| name | custom-index-eval |
| description | Iterative evaluation of Fusion Framework MCP search quality against documented domain patterns. Loads domain files from eval/index/, queries Fusion MCP for each pattern, validates recall against must/should requirements, and produces a human-readable pass/fail report. USE FOR: eval core, eval all, evaluate MCP index accuracy, validate search recall for a domain, check index freshness.

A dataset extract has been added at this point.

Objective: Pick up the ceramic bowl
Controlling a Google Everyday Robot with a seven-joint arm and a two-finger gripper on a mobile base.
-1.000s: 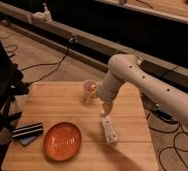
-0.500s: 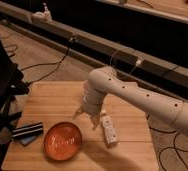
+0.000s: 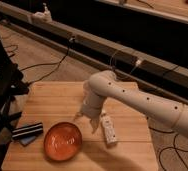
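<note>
Orange-red, glossy, shallow round ceramic bowl (image 3: 63, 141) rests near the front-left corner of the wooden desk (image 3: 52, 100). White arm's gripper (image 3: 86, 123) hangs just beside the bowl's far-right rim, fingers apart, near a white rectangular device (image 3: 108, 129).

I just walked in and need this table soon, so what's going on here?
A white robot arm reaches in from the right over the wooden table. Its gripper hangs open by the far right rim of the wide, shallow orange-red glossy ceramic bowl, which sits flat on the table, not yet grasped. A white rectangular object lies right of the bowl, a black striped object left of it.
</note>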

DO NOT USE FOR: writing domain patterns, populating eval/index/ files, running CI pipelines, or batch automation. |
| license | MIT |
| compatibility | Requires Fusion MCP access via `mcp_fusion_search` or `mcp_fusion_search_framework`. Works in any runtime that can read local files and call MCP tools. |
| metadata | {"version":"0.2.0","status":"experimental","owner":"@equinor/fusion-core","tags":["evaluation","mcp","search","index","quality","validation","fusion-framework"],"mcp":{"required":["mcp_fusion"]}} |
Evaluate Fusion MCP Search Index
When to use
Use this skill to evaluate whether Fusion MCP search returns accurate, relevant results for documented framework patterns.
Typical triggers:
eval core — evaluate all patterns in eval/index/core.md
eval http-services — evaluate patterns in eval/index/http-services.md
eval all — evaluate every domain file in eval/index/
- "check MCP index accuracy for auth patterns"
- "validate search recall for the state-data domain"
- "how well does the index cover framework initialization?"
- "run an eval pass against the index"
When not to use
Do not use this skill for:
- Writing or populating domain pattern files (use normal editing workflow)
- Creating new domain files in
eval/index/ (follow the README template)
- CI/CD integration or scheduled evaluation runs (future phase)
- Batch automation without human review (future phase)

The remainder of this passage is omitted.